2. Hiperbilirubinemia patologis/non fisiologis 
Hiperbilirubinemia patologis atau biasa disebut dengan ikterus akan timbul dalam 24 jam pertama setelah bayi dilahirkan. Serum bilirubin totalnya akan meningkat lebih dari 5 mg/dL perhari. Pada bayi cukup bulan, serum bilirubin total meningkat sebanyak 12 mg/dL, sedangkan pada bayi prematur serum bilirubin total meningkat sebanyak 15 mg/dL. Ikterus biasanya berlangsung lebih dari satu minggu pada bayi cukup bulan dan lebih dari dua minggu pada bayi prematur (Imron & Metti, 2015). Pembentukan bilirubin yang berlebihan dapat disebabkan karena adanya hemolisis, hemoglobin (Hb) dan eritrosit abnormal (Hb S pada anemia sel sabit), inkompabilitas ABO, defisiensi enzim Glucose 6 Phosphate Dehydrogenase (G6PD), sepsis, obat-obatan seperti oksitosin, pemotongan tali pusat yang lambat, dan sebagainya. 

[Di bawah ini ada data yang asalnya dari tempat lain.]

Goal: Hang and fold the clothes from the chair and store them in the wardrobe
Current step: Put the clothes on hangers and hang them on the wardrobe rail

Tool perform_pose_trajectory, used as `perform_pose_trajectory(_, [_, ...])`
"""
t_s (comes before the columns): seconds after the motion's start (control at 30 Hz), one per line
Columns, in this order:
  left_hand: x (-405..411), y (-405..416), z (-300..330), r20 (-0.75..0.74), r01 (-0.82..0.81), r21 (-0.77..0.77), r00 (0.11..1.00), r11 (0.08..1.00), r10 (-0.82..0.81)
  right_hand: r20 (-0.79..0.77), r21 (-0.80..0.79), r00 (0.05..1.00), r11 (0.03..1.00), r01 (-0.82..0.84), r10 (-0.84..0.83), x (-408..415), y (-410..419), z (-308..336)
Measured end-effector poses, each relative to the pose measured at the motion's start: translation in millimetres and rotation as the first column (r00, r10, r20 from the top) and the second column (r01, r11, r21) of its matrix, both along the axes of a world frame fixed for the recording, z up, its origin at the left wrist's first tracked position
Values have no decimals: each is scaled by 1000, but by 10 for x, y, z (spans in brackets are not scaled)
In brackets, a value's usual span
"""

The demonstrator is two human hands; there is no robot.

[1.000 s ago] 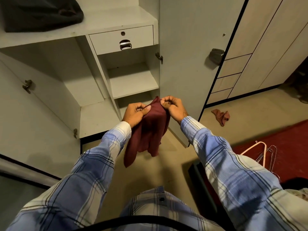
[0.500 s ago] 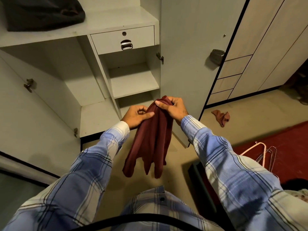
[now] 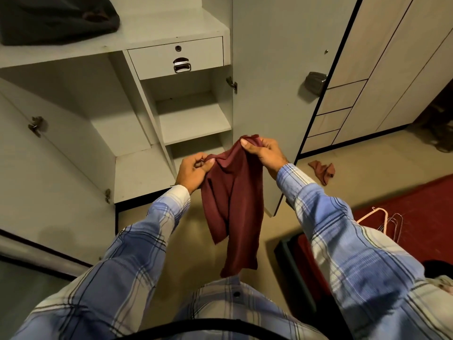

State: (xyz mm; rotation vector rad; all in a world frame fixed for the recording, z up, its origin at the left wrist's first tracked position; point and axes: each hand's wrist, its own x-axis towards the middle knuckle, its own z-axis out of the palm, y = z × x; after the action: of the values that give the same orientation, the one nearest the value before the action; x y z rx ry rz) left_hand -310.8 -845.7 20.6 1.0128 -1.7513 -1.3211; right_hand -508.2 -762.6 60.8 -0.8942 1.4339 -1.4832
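Head view shows a maroon garment (image 3: 232, 204) hanging unfolded in midair before the open wardrobe (image 3: 193, 119); the left hand (image 3: 193, 171) and right hand (image 3: 266, 153) each pinch its top edge. Folding seems barely begun. The near shelves look bare; a dark bundle (image 3: 56, 18) sits far left. Another cloth (image 3: 322, 169) lies on the floor, hangers (image 3: 382, 219) to the right, so much likely remains.

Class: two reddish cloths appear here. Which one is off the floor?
The maroon garment, pinched by the left hand and right hand; the small cloth lies crumpled on the floor.
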Motion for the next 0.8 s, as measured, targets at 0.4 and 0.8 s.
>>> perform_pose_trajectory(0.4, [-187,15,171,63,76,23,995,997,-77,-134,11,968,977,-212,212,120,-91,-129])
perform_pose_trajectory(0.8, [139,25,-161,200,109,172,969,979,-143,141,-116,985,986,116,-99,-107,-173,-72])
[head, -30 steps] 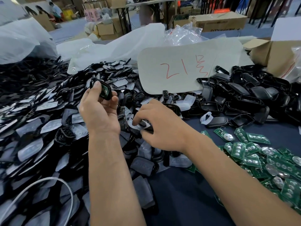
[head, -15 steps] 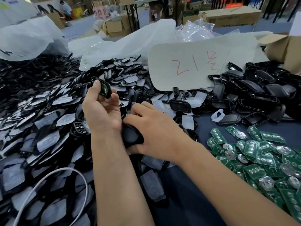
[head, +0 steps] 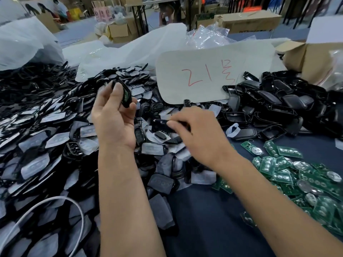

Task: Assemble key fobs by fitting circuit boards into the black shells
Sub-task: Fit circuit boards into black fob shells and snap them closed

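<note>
Holding shell [head: 124,93] in left grip [head: 113,117]; right grip [head: 196,132] pinching black piece [head: 163,122]; card [head: 204,75] reads "21".

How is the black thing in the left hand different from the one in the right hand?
The left hand holds its shell raised and upright, green board showing inside. The right hand pinches its black piece low over the pile, lying flat, no green visible. Both are black plastic.

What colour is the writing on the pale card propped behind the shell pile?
Red, hand-drawn strokes on the card, seen in the head view.
</note>
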Demonstrator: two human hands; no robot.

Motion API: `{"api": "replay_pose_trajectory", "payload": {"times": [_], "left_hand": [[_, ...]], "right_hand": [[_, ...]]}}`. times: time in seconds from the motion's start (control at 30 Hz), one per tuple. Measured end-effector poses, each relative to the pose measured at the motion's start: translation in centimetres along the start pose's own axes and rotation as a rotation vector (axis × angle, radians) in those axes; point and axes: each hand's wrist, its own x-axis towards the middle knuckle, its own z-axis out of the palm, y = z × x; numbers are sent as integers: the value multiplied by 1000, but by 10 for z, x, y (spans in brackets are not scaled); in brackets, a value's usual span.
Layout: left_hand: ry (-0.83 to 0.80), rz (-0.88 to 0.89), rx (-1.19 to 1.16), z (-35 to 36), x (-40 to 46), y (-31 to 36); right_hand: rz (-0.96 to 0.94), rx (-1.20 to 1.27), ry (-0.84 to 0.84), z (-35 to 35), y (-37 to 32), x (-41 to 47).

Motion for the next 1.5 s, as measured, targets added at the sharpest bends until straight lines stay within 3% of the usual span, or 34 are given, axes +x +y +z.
{"api": "replay_pose_trajectory", "payload": {"times": [0.17, 0.27, 0.4, 0.6, 0.77, 0.97, 1.27, 1.5], "left_hand": [[-374, -61, 382, 54, -26, -51], [-543, -172, 639, 80, -53, -95], [-684, -118, 952, 93, -80, -137], [-721, 105, 1114, 95, -93, -152], [-651, 157, 985, 91, -91, -148], [-602, -50, 630, 95, -91, -144], [-625, -247, 503, 97, -90, -138], [-696, -284, 465, 100, -92, -133]], "right_hand": [[458, 469, 361, -60, 57, -18], [642, 568, 477, -92, 88, -34], [749, 726, 442, -108, 109, -48], [707, 853, 442, -113, 113, -54], [686, 809, 453, -113, 118, -57], [617, 820, 339, -110, 117, -57], [541, 1037, 396, -108, 113, -59], [461, 1164, 400, -107, 113, -57]]}}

Dalam ringkasan hiperbilirubin (pengertian, etiologi, dan klasifikasi) di atas dapat disimpulkan bahwa hiperbilirubinemia merupakan suatu keadaan dimana kadar serum bilirubin di dalam darah meningkat dan melebihi batas nilai normal bilirubin serum. Hiperbilirubinemia ada yang fisiologis dan ada juga yang patologis (non fisiologis). Hal yang dapat menyebabkan hiperbilirubinemia pada umumnya adalah hemolisis yang timbul akibat inkompatibilitas golongan darah ABO atau defisiensi enzim Glucose 6 Phosphate Dehydrogenase (G6PD).


DAFTAR REFERENSI:

Anggraini, H. (2014). Faktor-faktor yang berhubungan dengan kejadian ikterus pada neonatal. Bandar Lampung: Kebidanan STIKes Aisyah. Retrieved May 18, 2019, from https://aisyah.journalpress.id/index.php/jika/article/download/HA/6

Campbell, D. (2013). Incindence and causes of severe neonatal hyperbilirubinemia in canada. Canadian Medical Association Journal, 175(6):587-588.

Gunasegaran, P. D. (2012). Gambaran bayi baru lahir dengan hiperbilirubinemia di rsup h. adam malik pada tahun 2011. Medan: Fakultas Kedokteran Universitas Sumatera Utara. Retrieved May 18, 2019, from http://repository.usu.ac.id/bitstream/handle/123456789/3795/Cover.pdf?sequence=7&isAllowed=y

Hackel, E. (2013). Blood factor incompatibility in the etiology of mental deficiency. Retrieved May 18, 2019, from https://www.ncbi.nlm.nih.gov/pmc/articles/PMC1716538/pdf/ajhg00413-0027.pdf

Imron R, & Metti, D. (2015). Peningkatan angka kejadian hiperbilirubinemia pada bayi baru lahir dikarenakan berat badan lahir yang rendah (bblr). Jurnal Keperawatan, 9(1): Hal 47-49.

Mansjoer, A. (2013). Kapita selekta kedokteran jilid 2. (edisi 3). Jakarta: Media Aesculapius Fakultas Kedokteran Universitas Indonesia.

Stevenson, D. K., Maisels, M. J., & Watchko, J. F. (2012). Care of the jaundiced neonate. United States: The McGraw-Hill Companies.

Winkjosastro, H. (2012). Ilmu kebidanan. Jakarta: Yayasan Bina Pustaka Sarwono Prawirohardjo.

Wong, D. L. et al. (2009). Buku ajar keperawatan pediatrik wong. (edisi 6, volume 1). Alih bahasa oleh Agus Sutarna, Neti Juniarti, & H. Y. Kuncara; editor bahasa indonesia oleh Egi Komara Yudha, Devi Yulianti, Nike Budhi Subekti, Esty Wahyuningsih, & Monica Ester. Jakarta: EGC.

Yuliastati, Arnis, A., & Nining. (2016). Modul bahan ajar cetak keperawatan: keperawatan anak. Jakarta: Pusdik SDM Kesehatan.